III. CARITAS PATIENS EST7, a caridade está cheia de paciência. E por sua
vez a paciência é o grande suporte da caridade: sem ela, a caridade não
subsistiria8. E no apostolado, que é manifestação da caridade por excelência, a
paciência torna-se uma virtude absolutamente imprescindível. O Senhor quer
que tenhamos a calma do semeador que lança a sua semente no terreno por
ele previamente preparado e segue o ritmo das estações, esperando o
momento oportuno: sem desânimos nem impaciências, com a confiança posta
naquele minúsculo rebento que acaba de brotar e que um dia será espiga
madura.

Jesus dá-nos exemplo de uma paciência indizível. Das multidões que o


procuram, comenta por vezes que vendo não vêem, e ouvindo não ouvem nem
entendem9; apesar de tudo, vemo-lo incansável na sua pregação e dedicação
às pessoas, calcorreando sem parar os caminhos da Palestina. Nem sequer os
Doze que o acompanham demonstram um grande aproveitamento: Tenho
ainda muitas coisas a ensinar-vos – diz na véspera da sua partida –, mas por
agora não as podeis compreender10. O Senhor conhecia bem os defeitos dos
Apóstolos, a sua maneira de ser, e não desanimou. Mais tarde, cada um à sua
maneira, será uma testemunha fiel de Cristo e do seu Evangelho.

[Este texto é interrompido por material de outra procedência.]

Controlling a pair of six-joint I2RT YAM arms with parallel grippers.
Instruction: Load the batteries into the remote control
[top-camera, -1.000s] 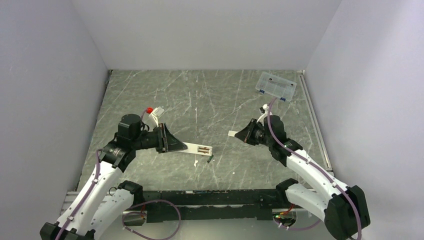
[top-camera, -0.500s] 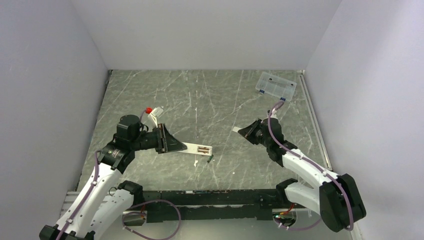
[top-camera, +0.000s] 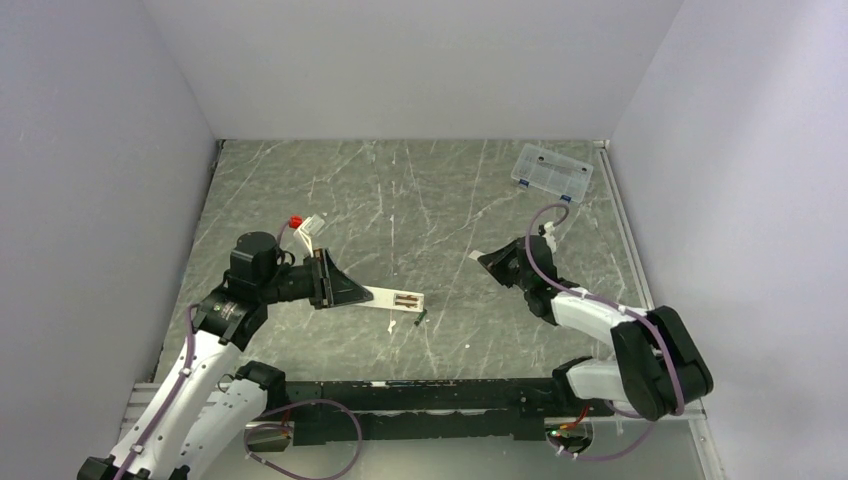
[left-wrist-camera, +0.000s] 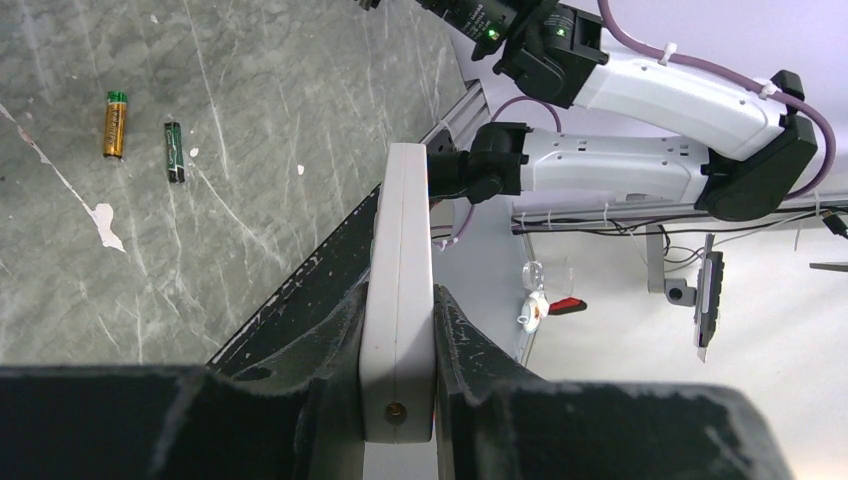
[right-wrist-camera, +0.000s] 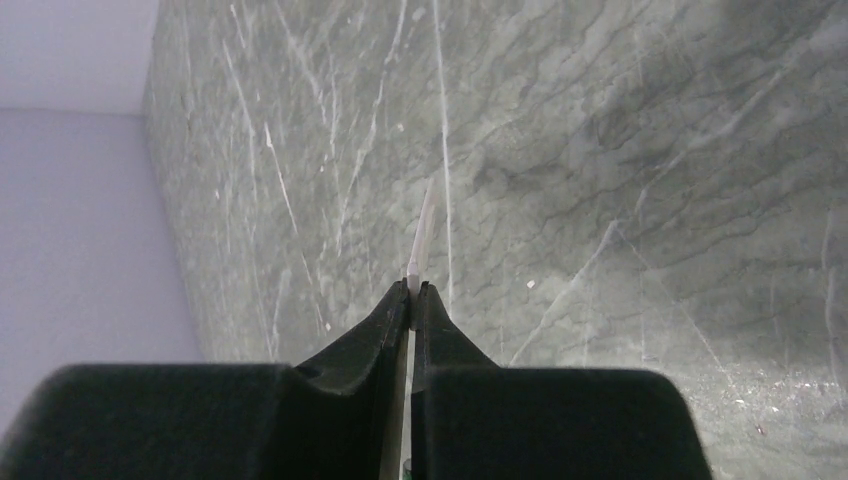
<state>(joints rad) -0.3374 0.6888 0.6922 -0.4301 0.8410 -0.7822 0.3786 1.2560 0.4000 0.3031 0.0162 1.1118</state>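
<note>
The left fingers (left-wrist-camera: 462, 350) clamp one end of the remote control (left-wrist-camera: 400, 250), which we judge presents its recess upward for loading. The gold battery (left-wrist-camera: 115, 124) and green battery (left-wrist-camera: 175, 151) lie loose on the table (left-wrist-camera: 260, 110) nearby. The right fingers (right-wrist-camera: 375, 335) pinch the thin cover (right-wrist-camera: 422, 245), parking it aside.

We record the remote control (left-wrist-camera: 400, 230) standing edge-on, clamped on both flat sides by the left fingers (left-wrist-camera: 465, 345), its narrow white edge facing the lens. On the grey veined tabletop (left-wrist-camera: 250, 120), well apart from the remote, lie the gold battery (left-wrist-camera: 116, 125) and the dark green battery (left-wrist-camera: 175, 151), side by side, near each other but not touching. A white fleck (left-wrist-camera: 105, 222) lies near them. A white arm (left-wrist-camera: 640, 85) stands beyond the tabletop edge.
</note>
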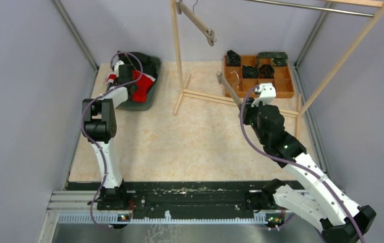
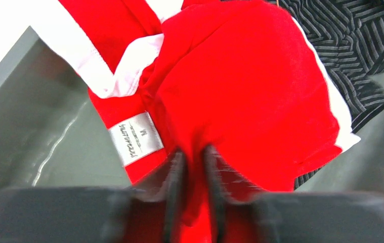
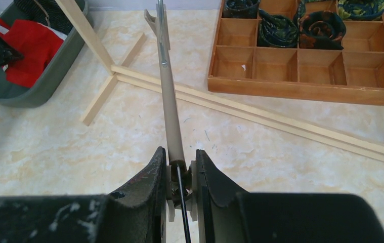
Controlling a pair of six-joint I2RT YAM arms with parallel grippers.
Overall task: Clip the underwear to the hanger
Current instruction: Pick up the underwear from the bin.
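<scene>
- Left wrist view: red underwear (image 2: 240, 86) with white trim, bunched in grey tray (image 2: 23, 131) at far-left corner of table, partly over black striped garment (image 2: 367, 40).
- Soft, light, floppy; likely to sag and fold once lifted; not fragile, probably not slippery.
- Best hold, as a judgement: white waistband edge near sewn label (image 2: 135, 137), leaving a flat hem free for the clip.
- Left gripper (image 2: 195, 167) pinched tight on a fold of the red cloth, jaws nearly meeting through it.
- Hanger (image 3: 169, 96): stiff, thin bar, clamped at its near end by right gripper (image 3: 180, 172), held tilted over the table toward the far-right side, well apart from tray.
- Clip at bar's far tip too small to tell whether open or closed.
- Beyond hanger: wooden rack base (image 3: 260, 114) lying across the table, then wooden compartment box (image 3: 301, 90) at far-right corner, rolled dark items in its back cells.
</scene>
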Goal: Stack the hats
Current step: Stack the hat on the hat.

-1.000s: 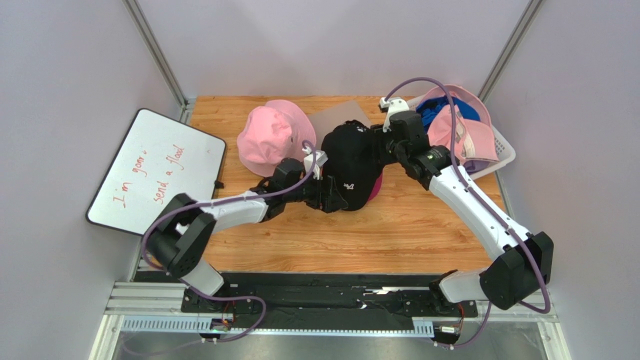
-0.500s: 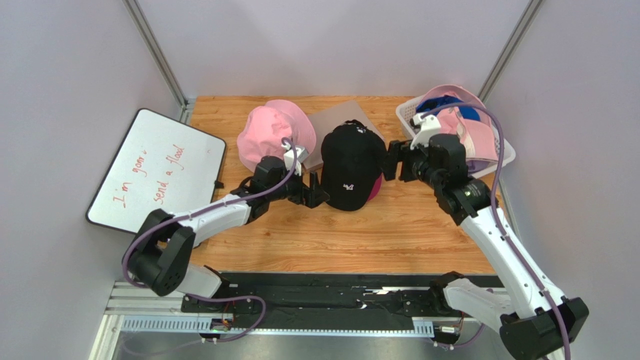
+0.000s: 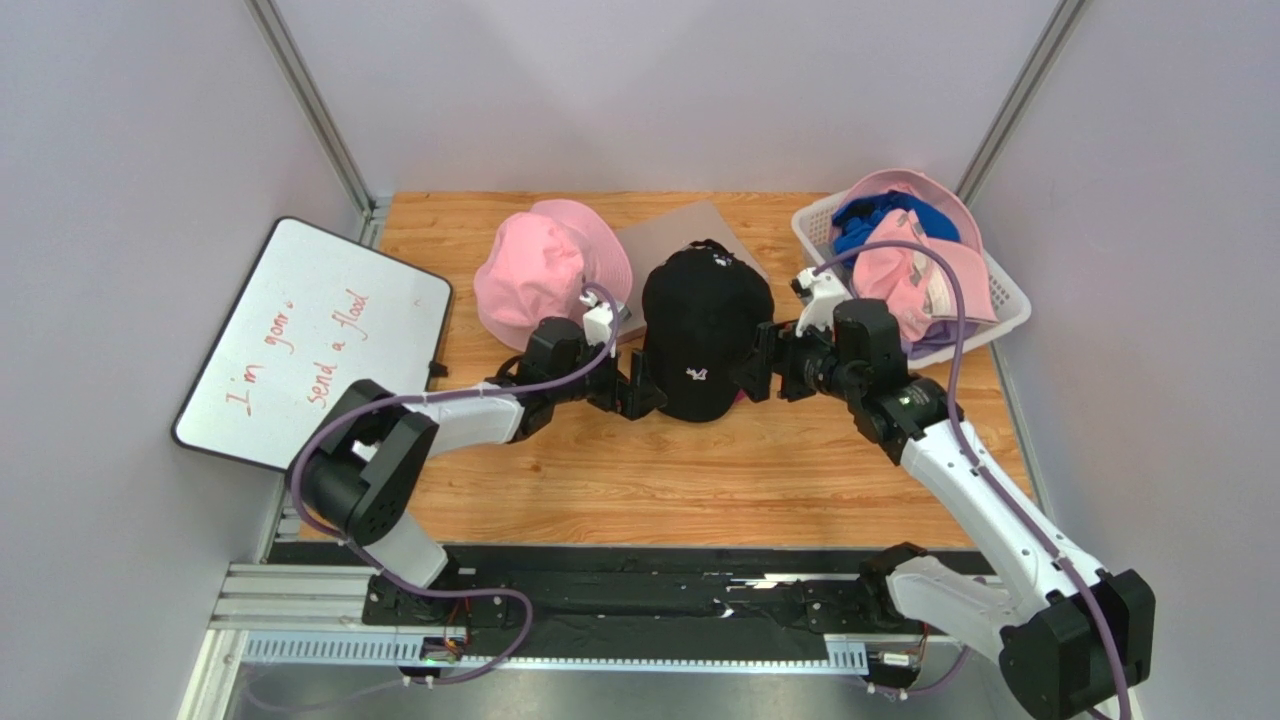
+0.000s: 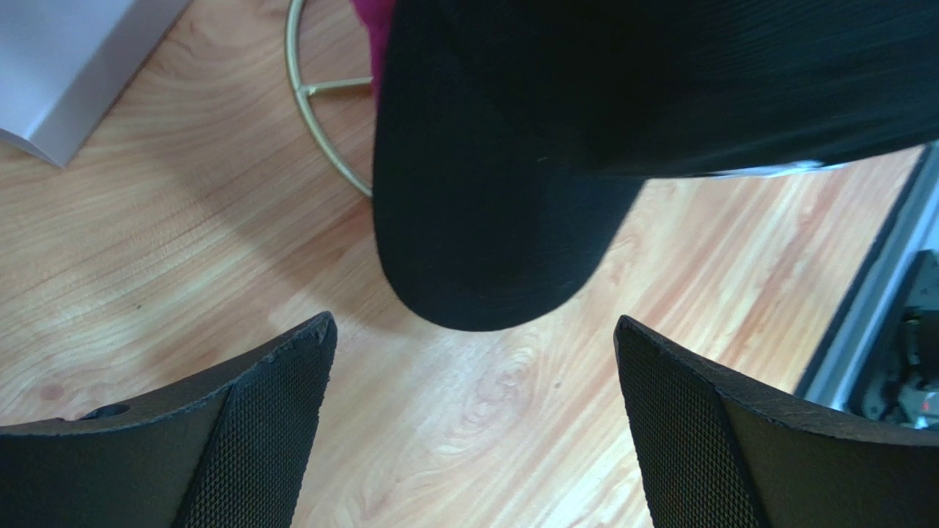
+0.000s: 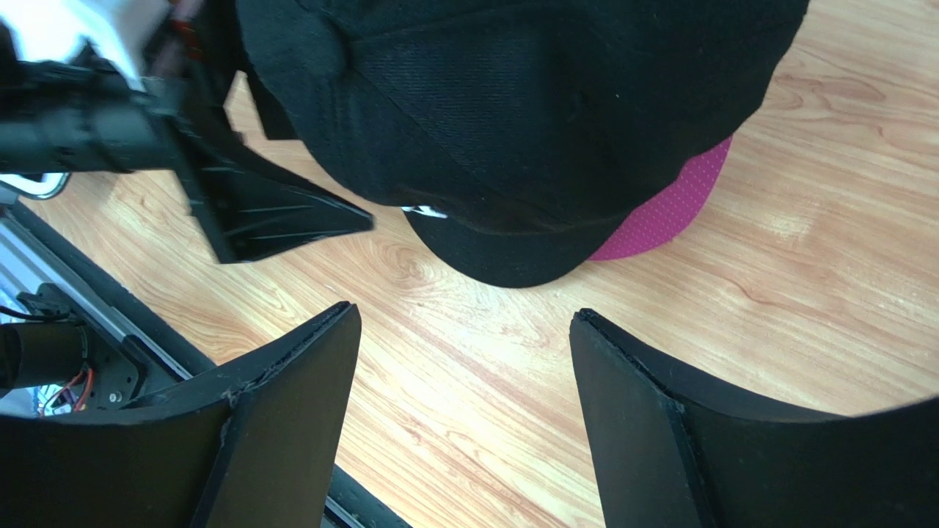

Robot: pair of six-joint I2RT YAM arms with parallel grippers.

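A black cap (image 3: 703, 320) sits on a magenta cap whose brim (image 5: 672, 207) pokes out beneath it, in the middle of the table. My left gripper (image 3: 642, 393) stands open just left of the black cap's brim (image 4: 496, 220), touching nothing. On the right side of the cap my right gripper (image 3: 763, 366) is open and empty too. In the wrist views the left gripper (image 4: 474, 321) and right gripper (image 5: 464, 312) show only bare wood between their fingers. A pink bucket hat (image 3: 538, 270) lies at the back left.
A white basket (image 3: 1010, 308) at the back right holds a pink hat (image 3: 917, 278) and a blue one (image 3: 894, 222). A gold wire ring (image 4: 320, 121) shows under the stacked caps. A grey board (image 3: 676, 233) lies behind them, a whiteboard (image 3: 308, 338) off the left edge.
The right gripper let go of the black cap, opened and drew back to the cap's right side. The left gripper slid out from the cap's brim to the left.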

A paciência e a constância são imprescindíveis nesse trabalho que, em


colaboração com o Espírito Santo, temos que realizar na nossa alma e na dos
nossos amigos e familiares que queremos aproximar do Senhor. A paciência
anda de mãos dadas com a humildade, acomoda-se ao ser das coisas e
respeita o tempo e o momento de cada uma delas, sem precipitá-los; conta
com as suas próprias limitações e com as dos outros. “Um cristão que viva a
rija virtude da paciência, não se surpreenderá ao perceber que os que o
rodeiam dão mostras de indiferença pelas coisas de Deus. Sabemos que há
pessoas que guardam nas camadas subterrâneas – como acontece com os
bons vinhos nas adegas – umas ânsias irreprimíveis de Deus que temos o
dever de desenterrar. Acontece, no entanto, que as almas – a nossa também –
têm os seus ritmos de tempo, a sua hora, aos quais devemos acomodar-nos
como o lavrador se acomoda às estações e ao terreno. Não nos disse o Mestre
que o Reino de Deus é semelhante a um amo que saiu a diferentes horas do
dia para contratar operários para a sua vinha? (Mt 20, 1-7)”11. E como não
havemos de ser pacientes com os outros, se o Senhor teve tanta paciência
connosco e continua a tê-la?

Caritas omnia suffert, omnia credit, omnia sperat, omnia sustinet12, a


caridade tudo desculpa, tudo crê, tudo espera, tudo sofre, ensina São Paulo.
Se tivermos paciência, seremos fiéis, salvaremos a nossa alma e também a de
muitos outros que Nossa Senhora coloca constantemente ao nosso lado.

(1) Lc 21, 12-19; (2) Jo 15, 20; (3) Jo 16, 33; (4) Santo Agostinho, Sobre a paciência, 2; (5) cfr.
São Tomás de Aquino, Comentário à Epístola aos Hebreus, 10, 35; (6) cfr. São Francisco de
Sales, Epistolário, frag. 139; (7) 1 Cor 13, 4; (8) cfr. São Cipriano, Sobre o bem da paciência,
15; (9) Mt 13, 13; (10) Jo 16, 12; (11) J. L. R. Sánchez de Alva, El Evangelio de San Juan, 3ª
ed., Palabra, Madrid, 1987, nota a 4, 1-44; (12) 1 Cor 13, 7.